= Amanda Rudd =

Amanda Rudd

Amanda Sullivan Randle Rudd (April 9, 1923 – February 11, 2017) was an American librarian and the first African American and the first woman to serve as Commissioner of the Chicago Public Library.

== Life ==

Born in Greenville, South Carolina, Rudd attended Florida A & M University and Case Western Reserve University in Cleveland, the latter from which she earned her master’s in library science degree. During her time in Cleveland, she worked in the public school system teaching second grade, and later became Assistant Director of School Libraries for Cleveland’s public schools. In 1970, she moved to Chicago, where she worked for Field Enterprises as an education consultant to school systems, helping them adopt the company’s publication, World Book Encyclopedia, into their curriculum. In 1975, she was hired on at the Chicago Public Library as assistant chief librarian, focusing on community outreach, before taking on a deputy commissioner position and later an acting commissioner position. In 1982, she was promoted to the role of library commissioner, making her the first woman and the first African-American Commissioner of the Chicago Public Library. She resigned as commissioner in February 1985, but continued to work for the library for the following two years as a consultant. Following the expiration of her consultant contract with the library, Rudd began work for the book distributor Baker & Taylor before retiring and moving to Cleveland and Washington, D.C., and later settling in Atlanta, Georgia.

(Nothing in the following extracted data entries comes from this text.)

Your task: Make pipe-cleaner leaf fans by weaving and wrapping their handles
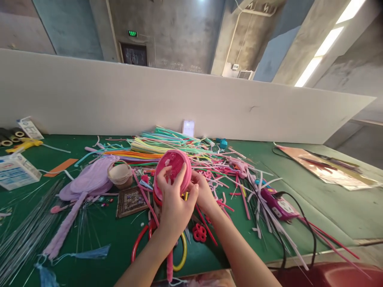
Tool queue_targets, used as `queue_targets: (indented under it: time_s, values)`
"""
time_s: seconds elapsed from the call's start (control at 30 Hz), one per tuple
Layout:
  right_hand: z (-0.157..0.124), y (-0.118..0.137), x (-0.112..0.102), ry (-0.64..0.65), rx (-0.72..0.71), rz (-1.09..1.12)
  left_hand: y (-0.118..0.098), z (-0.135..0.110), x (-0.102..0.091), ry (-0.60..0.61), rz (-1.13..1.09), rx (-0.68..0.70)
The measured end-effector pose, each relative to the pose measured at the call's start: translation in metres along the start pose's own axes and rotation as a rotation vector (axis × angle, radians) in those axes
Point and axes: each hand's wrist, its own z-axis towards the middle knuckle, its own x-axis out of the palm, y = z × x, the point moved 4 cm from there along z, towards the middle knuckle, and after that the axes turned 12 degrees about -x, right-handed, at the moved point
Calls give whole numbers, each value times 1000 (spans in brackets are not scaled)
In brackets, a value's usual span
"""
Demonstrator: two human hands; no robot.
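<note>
A pink round fan (161,175), built of coiled fuzzy pipe cleaners, is held up in front of me over the table. My left hand (176,191) is closed on it, with fingers bent across its front face near small pale-pink bits. At its right rim my right hand (203,191) grips it, with some fingers hidden behind. A pink handle (169,265) with a white cord shows below my left wrist; whether it joins the disc is hidden. Scissors with yellow and red handles (179,255) lie under my hands. Beside them is a red pipe-cleaner flower (199,232).
Pipe cleaners (155,143) in many colours are heaped behind my hands. Leftward are a lilac fan (89,179), a paper cup (120,175), a bead tray (133,201) and a yellow glue gun (26,144). On the right sits a purple power strip (279,205) with a black cable.
</note>
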Motion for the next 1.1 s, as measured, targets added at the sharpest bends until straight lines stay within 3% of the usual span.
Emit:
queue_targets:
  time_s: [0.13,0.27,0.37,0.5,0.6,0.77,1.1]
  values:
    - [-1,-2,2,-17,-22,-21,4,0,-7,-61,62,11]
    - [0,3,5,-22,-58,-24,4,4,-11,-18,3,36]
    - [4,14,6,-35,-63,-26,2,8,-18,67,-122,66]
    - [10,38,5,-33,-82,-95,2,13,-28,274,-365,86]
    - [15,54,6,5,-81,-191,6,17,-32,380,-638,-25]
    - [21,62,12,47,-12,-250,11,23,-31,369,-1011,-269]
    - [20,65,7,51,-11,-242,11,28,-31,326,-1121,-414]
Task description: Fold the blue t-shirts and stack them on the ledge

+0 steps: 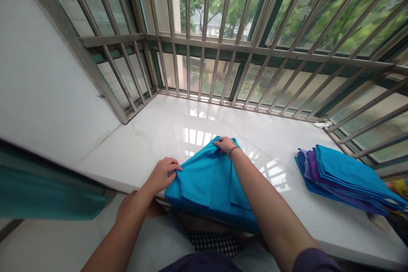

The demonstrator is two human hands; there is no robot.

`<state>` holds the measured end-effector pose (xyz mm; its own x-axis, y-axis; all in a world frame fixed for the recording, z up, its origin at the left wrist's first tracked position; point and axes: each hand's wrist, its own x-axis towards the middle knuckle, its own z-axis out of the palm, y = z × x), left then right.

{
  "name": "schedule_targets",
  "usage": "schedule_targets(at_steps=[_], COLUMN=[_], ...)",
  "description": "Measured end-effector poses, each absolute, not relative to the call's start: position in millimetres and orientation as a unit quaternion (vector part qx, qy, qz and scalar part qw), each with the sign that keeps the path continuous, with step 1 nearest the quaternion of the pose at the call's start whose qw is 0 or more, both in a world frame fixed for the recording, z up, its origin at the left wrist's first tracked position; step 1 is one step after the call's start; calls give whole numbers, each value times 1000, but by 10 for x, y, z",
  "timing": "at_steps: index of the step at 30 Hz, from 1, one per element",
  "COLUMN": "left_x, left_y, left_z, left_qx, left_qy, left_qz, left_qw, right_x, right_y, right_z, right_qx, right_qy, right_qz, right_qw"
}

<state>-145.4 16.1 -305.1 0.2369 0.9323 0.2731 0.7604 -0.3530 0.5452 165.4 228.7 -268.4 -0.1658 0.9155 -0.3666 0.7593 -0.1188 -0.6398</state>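
Note:
A bright blue cloth lies partly folded on the white window ledge, its near side hanging over the front edge. My left hand is closed, pinching the cloth's left corner. My right hand is closed on the far corner of the same cloth, wrist bent, with a thin bracelet on it.
A stack of folded blue and purple cloths lies on the ledge at the right. Metal window bars fence the ledge at the back and sides. A teal curtain hangs at the left. A small white scrap sits by the right bars.

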Motion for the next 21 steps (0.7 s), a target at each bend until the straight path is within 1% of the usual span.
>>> schedule_targets(at_steps=[7, 10, 17, 21], left_x=[-1424, -1403, -1372, -1269], left_y=[137, 131, 117, 251], left_z=[-2974, -2928, -2891, -2851], left_qx=[765, 762, 755, 699], left_qy=[554, 554, 572, 616], left_qz=[287, 293, 287, 331], left_qw=[160, 166, 142, 147], right_x=[1394, 1301, 1280, 1299], right_y=[2397, 2427, 2369, 2313], right_z=[-2800, -2827, -2819, -2766], right_qx=[-627, -625, -629, -628], right_qy=[-667, -686, -724, -737], right_qz=[376, 337, 234, 190], right_qw=[147, 157, 162, 163])
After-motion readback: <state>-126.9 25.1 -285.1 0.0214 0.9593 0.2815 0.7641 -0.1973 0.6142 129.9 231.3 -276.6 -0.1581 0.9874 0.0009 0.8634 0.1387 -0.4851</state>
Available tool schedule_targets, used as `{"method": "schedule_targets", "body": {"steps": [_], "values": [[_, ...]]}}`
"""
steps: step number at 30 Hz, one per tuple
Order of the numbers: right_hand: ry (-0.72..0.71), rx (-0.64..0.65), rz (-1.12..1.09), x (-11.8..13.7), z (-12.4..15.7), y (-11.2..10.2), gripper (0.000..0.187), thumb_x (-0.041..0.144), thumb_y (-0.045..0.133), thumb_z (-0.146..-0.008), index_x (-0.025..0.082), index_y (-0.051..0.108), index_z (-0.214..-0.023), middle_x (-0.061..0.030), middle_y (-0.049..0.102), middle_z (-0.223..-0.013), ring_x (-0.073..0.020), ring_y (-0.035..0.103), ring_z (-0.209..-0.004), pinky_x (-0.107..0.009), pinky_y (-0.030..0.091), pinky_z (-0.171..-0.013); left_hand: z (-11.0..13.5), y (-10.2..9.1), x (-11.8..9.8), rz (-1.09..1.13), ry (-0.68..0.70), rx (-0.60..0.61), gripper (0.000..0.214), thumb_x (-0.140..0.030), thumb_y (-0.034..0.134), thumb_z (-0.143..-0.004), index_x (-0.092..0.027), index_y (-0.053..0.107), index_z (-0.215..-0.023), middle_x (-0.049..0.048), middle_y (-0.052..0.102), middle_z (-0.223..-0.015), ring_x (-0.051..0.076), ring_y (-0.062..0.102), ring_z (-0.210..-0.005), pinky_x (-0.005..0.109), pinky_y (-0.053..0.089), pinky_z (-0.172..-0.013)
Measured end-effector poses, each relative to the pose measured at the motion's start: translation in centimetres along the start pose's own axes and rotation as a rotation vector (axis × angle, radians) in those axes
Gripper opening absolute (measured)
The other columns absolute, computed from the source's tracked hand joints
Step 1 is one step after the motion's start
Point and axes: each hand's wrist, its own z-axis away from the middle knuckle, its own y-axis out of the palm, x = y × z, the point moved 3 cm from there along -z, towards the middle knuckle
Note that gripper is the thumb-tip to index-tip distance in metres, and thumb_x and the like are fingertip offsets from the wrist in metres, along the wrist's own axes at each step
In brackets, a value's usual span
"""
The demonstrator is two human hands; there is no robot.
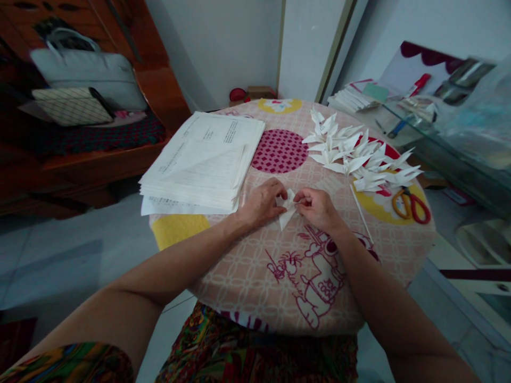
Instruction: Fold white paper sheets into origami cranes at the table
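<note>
A small piece of folded white paper (288,217) is at the middle of the round table, pinched from both sides. My left hand (266,202) grips its left edge with thumb and fingers. On the opposite side, my right hand (317,206) holds the right edge between thumb and forefinger. The paper's lower end comes to a point on the tablecloth; my fingers cover part of its sides. Several folded white paper shapes with pointed tips (351,146) lie in a heap beyond my right hand. Left of my hands rests a thick stack of printed paper sheets (191,186).
Scissors with orange and red handles (411,206) lie near the table's right edge. A thin white stick (361,213) is beside my right forearm. The patterned tablecloth (247,276) covers the table. A glass shelf (451,143) stands at right, a wooden bench with bags (88,77) at left.
</note>
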Motion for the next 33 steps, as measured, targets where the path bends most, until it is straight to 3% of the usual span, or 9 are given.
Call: {"method": "schedule_targets", "body": {"steps": [3,7,10,19,26,33], "values": [[-0.014,0.037,-0.035,0.1,0.0,-0.2,0.009,0.016,0.056,-0.068,0.018,0.061,-0.076,0.0006,0.06,-0.061,-0.0135,0.055,-0.055,-0.024,0.037,-0.053,0.1,0.2,0.2,0.121,-0.081,0.059,0.03,-0.007,0.072,-0.07,-0.016,0.061,-0.096,0.0005,0.061,-0.086,0.012,0.059,-0.072,0.026,0.05,-0.069],[-0.049,0.056,0.008,0.3,-0.1,-0.4,0.015,0.015,0.054,-0.068,0.017,0.065,-0.078,0.002,0.058,-0.058,-0.0123,0.051,-0.053,-0.024,0.035,-0.053,0.1,0.3,0.7,0.24,-0.17,0.037,0.035,-0.005,0.068,-0.071,-0.016,0.056,-0.102,0.0003,0.062,-0.089,0.011,0.063,-0.073,0.024,0.051,-0.069],[-0.049,0.075,0.033,0.5,-0.2,-0.4,0.022,0.014,0.055,-0.067,0.016,0.07,-0.082,0.002,0.059,-0.057,-0.0119,0.05,-0.053,-0.024,0.036,-0.054,0.1,0.4,0.9,0.232,-0.161,0.061,0.028,-0.003,0.063,-0.072,-0.017,0.058,-0.096,0.0013,0.063,-0.092,0.011,0.063,-0.075,0.023,0.051,-0.07],[-0.001,0.1,-0.052,0.4,0.1,-1.4,0.018,0.014,0.055,-0.062,0.015,0.071,-0.07,0.0028,0.058,-0.055,-0.0104,0.048,-0.051,-0.023,0.034,-0.052,-0.1,0.4,0.7,0.095,-0.054,0.109,0.013,-0.005,0.062,-0.075,-0.015,0.067,-0.083,0.0025,0.061,-0.087,0.012,0.058,-0.076,0.025,0.047,-0.072],[-0.015,0.113,0.005,0.4,0.2,-1.5,0.022,0.01,0.05,-0.066,0.015,0.072,-0.067,0.0019,0.057,-0.053,-0.0105,0.047,-0.05,-0.025,0.033,-0.053,0.0,0.2,0.5,0.111,-0.05,0.168,0.016,-0.016,0.074,-0.073,-0.015,0.066,-0.087,0.002,0.058,-0.088,0.011,0.056,-0.073,0.024,0.046,-0.068],[-0.105,0.161,0.086,0.9,0.7,-1.3,0.031,0.011,0.057,-0.071,0.016,0.08,-0.091,-0.0013,0.07,-0.066,-0.0129,0.057,-0.059,-0.025,0.039,-0.058,0.1,0.1,0.4,0.116,-0.041,0.2,0.022,-0.017,0.078,-0.069,-0.015,0.065,-0.087,0.0018,0.057,-0.09,0.011,0.056,-0.073,0.025,0.047,-0.07]]}}
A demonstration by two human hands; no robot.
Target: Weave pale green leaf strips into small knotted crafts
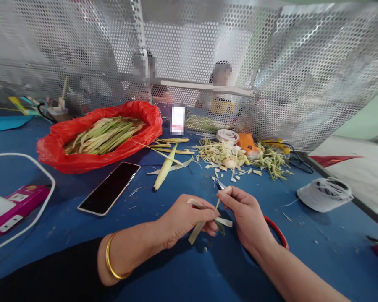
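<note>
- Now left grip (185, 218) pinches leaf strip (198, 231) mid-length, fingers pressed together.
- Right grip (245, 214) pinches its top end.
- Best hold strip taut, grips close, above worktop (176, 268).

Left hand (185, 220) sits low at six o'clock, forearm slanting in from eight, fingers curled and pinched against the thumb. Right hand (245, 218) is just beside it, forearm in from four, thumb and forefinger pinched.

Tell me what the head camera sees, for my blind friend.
The left hand and right hand pinch a pale leaf strip over a blue table. Behind lie a phone, a red bag of leaves and cuttings.
</note>
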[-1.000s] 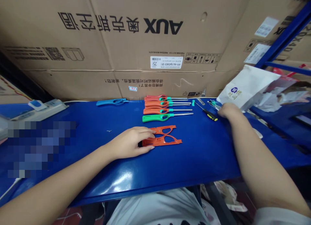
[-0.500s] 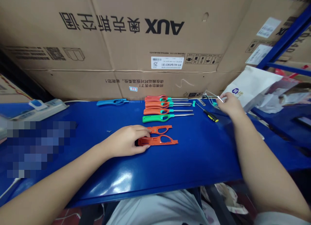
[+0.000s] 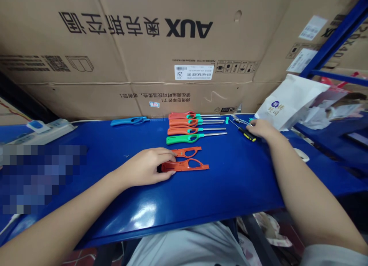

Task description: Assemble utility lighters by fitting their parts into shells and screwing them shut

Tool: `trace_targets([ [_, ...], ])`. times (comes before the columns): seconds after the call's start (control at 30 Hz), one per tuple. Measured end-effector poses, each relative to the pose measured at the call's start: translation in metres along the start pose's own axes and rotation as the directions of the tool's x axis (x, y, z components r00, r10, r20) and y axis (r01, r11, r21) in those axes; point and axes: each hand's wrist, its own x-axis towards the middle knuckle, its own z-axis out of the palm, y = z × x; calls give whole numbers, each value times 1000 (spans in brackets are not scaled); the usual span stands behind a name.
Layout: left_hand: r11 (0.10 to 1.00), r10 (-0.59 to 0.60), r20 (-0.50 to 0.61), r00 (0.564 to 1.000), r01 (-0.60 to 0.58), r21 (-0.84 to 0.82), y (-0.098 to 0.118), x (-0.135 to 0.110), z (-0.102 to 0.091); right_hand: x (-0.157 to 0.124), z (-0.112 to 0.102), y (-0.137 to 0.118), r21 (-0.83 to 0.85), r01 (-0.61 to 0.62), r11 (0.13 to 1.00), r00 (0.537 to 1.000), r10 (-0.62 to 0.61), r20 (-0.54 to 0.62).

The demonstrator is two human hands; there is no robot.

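Note:
My left hand [image 3: 152, 164] is closed around the rear end of an orange lighter casing half [image 3: 198, 165] that lies open side up on the blue table. A second orange casing half [image 3: 189, 152] lies just behind it, near my fingers. At the back right, my right hand [image 3: 260, 128] has its fingers pinched together beside small wire-like parts [image 3: 241, 120]; what lies between the fingertips is hidden. A black and yellow screwdriver [image 3: 247, 135] is just left of that hand. Behind the casing halves are a green lighter [image 3: 184, 139] and several orange lighters [image 3: 179, 131] in a stack of rows.
A blue lighter [image 3: 129, 121] lies at the back left, with a tiny screw [image 3: 126, 156] nearer. A large cardboard sheet [image 3: 129, 70] stands behind the table. On the right are a white paper bag [image 3: 287, 101] and a white object [image 3: 301, 155]; a power strip [image 3: 48, 132] is on the left.
My right hand has come down and slightly left, to the small parts; the pale stick-like piece and wires at its fingertips no longer show. My left hand keeps its hold.

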Motion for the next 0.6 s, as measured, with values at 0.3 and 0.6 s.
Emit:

Rudd died in Atlanta on February 11, 2017.

== Impact ==

A great deal of Rudd’s librarianship centered on advocating for and creating an atmosphere of equality and diversity. As commissioner, she worked with communities, especially Black and Hispanic communities, in Chicago to determine their needs and provide them with the opportunity to learn about all of the CPL’s services. In her work with Baker & Taylor, she spent much of her time with the company working on an African-American-centric annotated bibliography for children’s literature. She also served as a mentor to many figures in the library science field, including Mary Ghikas, senior associate executive director of the ALA, and Carla Hayden, former ALA president and the Librarian of Congress since 2016.